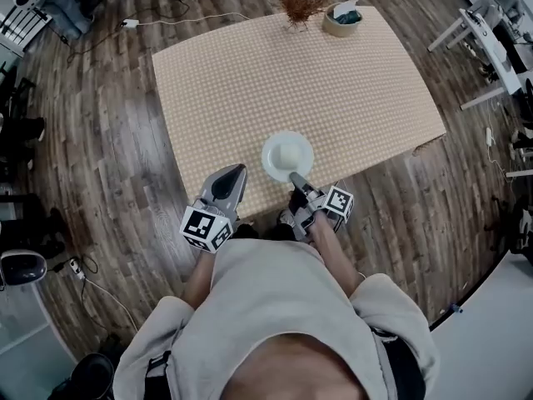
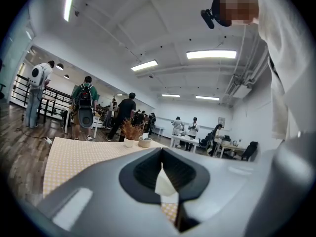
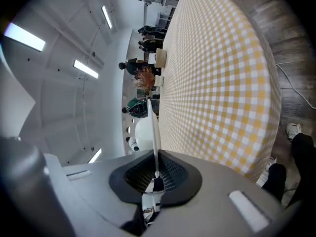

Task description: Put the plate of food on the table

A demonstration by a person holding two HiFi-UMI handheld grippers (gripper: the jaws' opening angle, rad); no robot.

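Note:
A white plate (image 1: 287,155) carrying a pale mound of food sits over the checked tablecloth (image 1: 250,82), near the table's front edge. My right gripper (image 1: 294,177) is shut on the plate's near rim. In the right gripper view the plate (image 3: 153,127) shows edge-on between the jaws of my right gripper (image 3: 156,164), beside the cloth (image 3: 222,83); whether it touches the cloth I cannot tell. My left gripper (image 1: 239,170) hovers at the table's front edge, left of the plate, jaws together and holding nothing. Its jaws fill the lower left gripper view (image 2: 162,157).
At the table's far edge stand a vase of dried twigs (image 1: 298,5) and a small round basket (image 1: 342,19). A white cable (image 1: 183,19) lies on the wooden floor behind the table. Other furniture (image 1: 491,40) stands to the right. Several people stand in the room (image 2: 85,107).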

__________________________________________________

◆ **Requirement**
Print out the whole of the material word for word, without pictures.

◆ **Solution for this exercise**
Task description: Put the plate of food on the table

A demonstration by a person holding two HiFi-UMI handheld grippers (gripper: the jaws' opening angle, rad); no robot.

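Note:
A white plate (image 1: 287,155) carrying a pale mound of food sits over the checked tablecloth (image 1: 250,82), near the table's front edge. My right gripper (image 1: 294,177) is shut on the plate's near rim. In the right gripper view the plate (image 3: 153,127) shows edge-on between the jaws of my right gripper (image 3: 156,164), beside the cloth (image 3: 222,83); whether it touches the cloth I cannot tell. My left gripper (image 1: 239,170) hovers at the table's front edge, left of the plate, jaws together and holding nothing. Its jaws fill the lower left gripper view (image 2: 162,157).
At the table's far edge stand a vase of dried twigs (image 1: 298,5) and a small round basket (image 1: 342,19). A white cable (image 1: 183,19) lies on the wooden floor behind the table. Other furniture (image 1: 491,40) stands to the right. Several people stand in the room (image 2: 85,107).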

Nothing remains to be answered in this exercise.